» Task objective
What you return should match the listing exactly, minus its images.

---------- Material provided

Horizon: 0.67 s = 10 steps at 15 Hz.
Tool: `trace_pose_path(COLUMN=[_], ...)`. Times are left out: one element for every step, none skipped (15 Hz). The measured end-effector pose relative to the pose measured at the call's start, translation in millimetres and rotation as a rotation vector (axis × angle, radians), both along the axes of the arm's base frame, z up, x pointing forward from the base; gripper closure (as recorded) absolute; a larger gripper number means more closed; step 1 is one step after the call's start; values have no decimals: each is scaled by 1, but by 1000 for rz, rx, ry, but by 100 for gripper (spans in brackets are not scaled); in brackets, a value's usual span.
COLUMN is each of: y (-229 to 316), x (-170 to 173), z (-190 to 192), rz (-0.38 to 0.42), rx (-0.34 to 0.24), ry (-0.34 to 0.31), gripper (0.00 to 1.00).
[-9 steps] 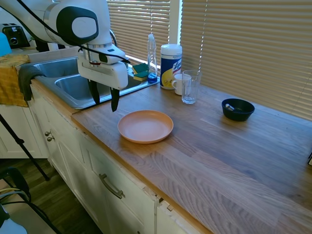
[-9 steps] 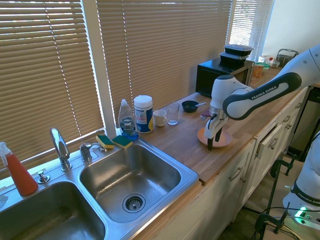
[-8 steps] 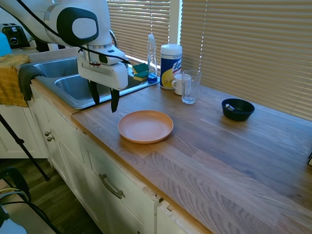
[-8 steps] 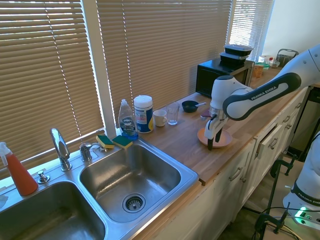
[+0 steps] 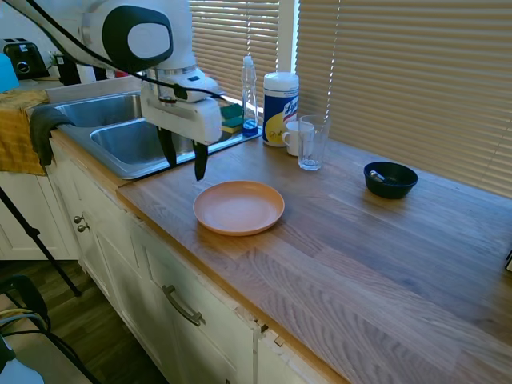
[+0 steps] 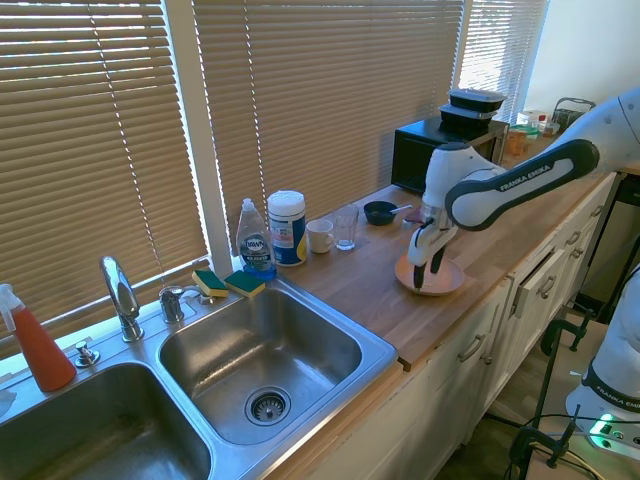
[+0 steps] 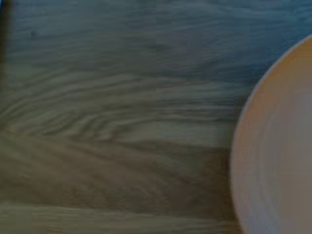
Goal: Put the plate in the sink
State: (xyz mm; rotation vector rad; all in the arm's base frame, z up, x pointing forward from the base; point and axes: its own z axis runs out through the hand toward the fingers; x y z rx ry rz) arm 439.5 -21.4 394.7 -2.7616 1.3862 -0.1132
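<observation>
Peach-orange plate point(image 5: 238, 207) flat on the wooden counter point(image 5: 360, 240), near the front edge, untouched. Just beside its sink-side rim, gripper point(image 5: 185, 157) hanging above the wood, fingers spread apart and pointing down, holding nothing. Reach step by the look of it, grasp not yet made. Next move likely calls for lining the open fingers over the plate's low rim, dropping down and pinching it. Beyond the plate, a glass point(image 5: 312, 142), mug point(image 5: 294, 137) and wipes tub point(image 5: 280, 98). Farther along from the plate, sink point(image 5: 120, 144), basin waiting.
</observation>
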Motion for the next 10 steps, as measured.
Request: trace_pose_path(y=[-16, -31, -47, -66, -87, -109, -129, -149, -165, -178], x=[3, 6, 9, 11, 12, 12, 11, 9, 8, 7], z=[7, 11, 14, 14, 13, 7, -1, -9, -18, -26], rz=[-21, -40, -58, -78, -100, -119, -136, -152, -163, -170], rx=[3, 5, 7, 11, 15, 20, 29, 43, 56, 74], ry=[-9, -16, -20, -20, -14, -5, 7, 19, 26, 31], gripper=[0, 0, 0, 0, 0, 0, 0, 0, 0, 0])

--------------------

» Response to this exercise
Horizon: 0.67 s = 10 steps at 15 Hz.
Tool: `trace_pose_path(COLUMN=[_], ...)`. Times are left out: one element for every step, none skipped (15 Hz). The measured end-effector pose relative to the pose measured at the call's start, translation in millimetres and rotation as a rotation vector (axis × angle, radians), both along the axes of the arm's base frame, z up, x pointing forward from the base; gripper closure (as recorded) absolute; a larger gripper number means more closed; step 1 is one step after the call's start; values have no decimals: each is scaled by 1, but by 1000 for rz, rx, ry, but by 100 for gripper (spans in brackets are not scaled); in brackets, a value's usual span.
COLUMN is each of: y (-229 to 316), x (-170 to 173), z (-190 to 192), rz (-0.38 to 0.42), rx (-0.34 to 0.24), ry (-0.34 to 0.31), gripper (0.00 to 1.00).
[-9 steps] 
[-9 steps] 
[-8 steps] 
[-8 steps] 
[+0 steps] 
[+0 steps] 
[+0 steps] 
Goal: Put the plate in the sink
State: (xyz mm; rotation vector rad; all in the arm's base frame, z up, x pointing forward from the base; point and axes: its own z axis runs out through the hand toward the fingers; x y z rx ry rz) arm 439.5 -21.4 394.7 -2.7616 1.3862 -0.1132
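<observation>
Peach-orange plate point(image 5: 238, 207) flat on the wooden counter point(image 5: 360, 240), near the front edge, untouched. Just beside its sink-side rim, gripper point(image 5: 185, 157) hanging above the wood, fingers spread apart and pointing down, holding nothing. Reach step by the look of it, grasp not yet made. Next move likely calls for lining the open fingers over the plate's low rim, dropping down and pinching it. Beyond the plate, a glass point(image 5: 312, 142), mug point(image 5: 294, 137) and wipes tub point(image 5: 280, 98). Farther along from the plate, sink point(image 5: 120, 144), basin waiting.
</observation>
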Motion for the next 10 steps, as measured.
Request: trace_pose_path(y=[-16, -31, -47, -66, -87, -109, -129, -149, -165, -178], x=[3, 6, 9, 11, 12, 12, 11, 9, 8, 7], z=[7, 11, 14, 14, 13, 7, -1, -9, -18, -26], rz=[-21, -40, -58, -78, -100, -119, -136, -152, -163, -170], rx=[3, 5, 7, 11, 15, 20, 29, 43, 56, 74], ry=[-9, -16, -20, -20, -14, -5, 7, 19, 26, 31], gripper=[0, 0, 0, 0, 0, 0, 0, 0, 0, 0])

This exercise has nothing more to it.